→ Exercise description
Each line from the one holding "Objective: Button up" to the last line below must be restated word for word, and no picture may be included.
::::
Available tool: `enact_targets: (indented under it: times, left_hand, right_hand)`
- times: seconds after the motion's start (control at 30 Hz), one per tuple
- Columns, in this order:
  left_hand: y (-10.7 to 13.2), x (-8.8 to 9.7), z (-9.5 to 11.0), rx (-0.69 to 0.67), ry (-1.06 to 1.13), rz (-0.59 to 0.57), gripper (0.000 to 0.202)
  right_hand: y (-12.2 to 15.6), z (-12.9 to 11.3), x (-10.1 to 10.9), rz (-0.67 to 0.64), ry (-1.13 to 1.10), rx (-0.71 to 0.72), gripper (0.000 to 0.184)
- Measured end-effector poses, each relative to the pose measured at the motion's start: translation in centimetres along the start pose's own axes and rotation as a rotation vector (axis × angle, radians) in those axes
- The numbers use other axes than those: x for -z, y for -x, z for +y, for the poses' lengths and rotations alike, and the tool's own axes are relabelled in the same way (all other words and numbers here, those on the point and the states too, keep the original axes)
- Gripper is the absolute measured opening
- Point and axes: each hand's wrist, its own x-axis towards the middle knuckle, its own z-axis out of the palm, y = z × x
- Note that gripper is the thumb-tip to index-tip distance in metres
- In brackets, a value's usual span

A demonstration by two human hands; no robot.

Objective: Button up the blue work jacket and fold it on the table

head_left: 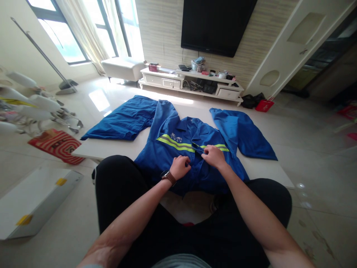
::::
→ Expected answer
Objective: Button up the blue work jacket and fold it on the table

head_left: 

This exercise has nothing more to it.